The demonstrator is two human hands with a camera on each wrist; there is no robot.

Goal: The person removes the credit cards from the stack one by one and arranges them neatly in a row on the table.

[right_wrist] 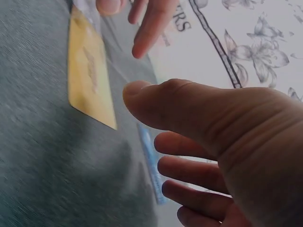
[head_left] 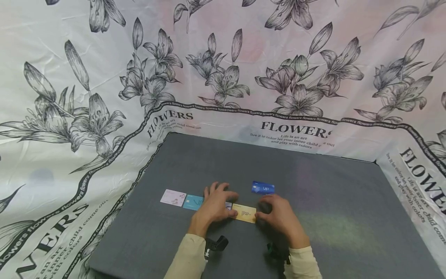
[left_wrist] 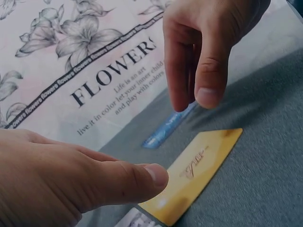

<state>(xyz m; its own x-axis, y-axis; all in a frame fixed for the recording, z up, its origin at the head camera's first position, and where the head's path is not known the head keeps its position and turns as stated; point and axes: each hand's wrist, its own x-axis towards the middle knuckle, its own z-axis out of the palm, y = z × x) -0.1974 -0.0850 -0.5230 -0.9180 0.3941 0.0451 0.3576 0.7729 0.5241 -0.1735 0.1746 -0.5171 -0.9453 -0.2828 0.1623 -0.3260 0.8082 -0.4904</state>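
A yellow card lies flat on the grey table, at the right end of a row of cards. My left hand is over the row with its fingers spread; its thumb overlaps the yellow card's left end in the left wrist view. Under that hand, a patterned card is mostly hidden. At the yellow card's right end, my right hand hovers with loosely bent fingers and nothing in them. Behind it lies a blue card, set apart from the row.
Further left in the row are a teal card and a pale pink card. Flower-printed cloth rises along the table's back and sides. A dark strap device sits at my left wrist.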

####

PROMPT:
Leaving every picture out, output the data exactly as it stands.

SOLUTION FOR THIS PROBLEM:
The demonstrator is two human hands with a camera on each wrist; there is no robot.

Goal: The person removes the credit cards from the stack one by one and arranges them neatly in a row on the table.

[right_wrist] 
[head_left] 
[left_wrist] 

<state>(xyz m; its own x-axis, y-axis; all in a frame fixed for the recording, z up, its origin at the head camera's first position, and where the head's path is not known the head keeps its position and turns as stated; point and axes: each hand's wrist, its own x-axis towards the middle knuckle, its own z-axis out of the palm, y = z × x) -0.1974 -0.0850 -0.5230 -0.9180 0.3941 0.0451 0.3576 0.7729 0.5241 -0.1735 0.1746 -0.5171 -0.9453 -0.2828 0.1623 -0.3260 0.8082 -0.4904</state>
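A yellow card lies flat on the grey table, at the right end of a row of cards. My left hand is over the row with its fingers spread; its thumb overlaps the yellow card's left end in the left wrist view. Under that hand, a patterned card is mostly hidden. At the yellow card's right end, my right hand hovers with loosely bent fingers and nothing in them. Behind it lies a blue card, set apart from the row.
Further left in the row are a teal card and a pale pink card. Flower-printed cloth rises along the table's back and sides. A dark strap device sits at my left wrist.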

The answer has been fully stated.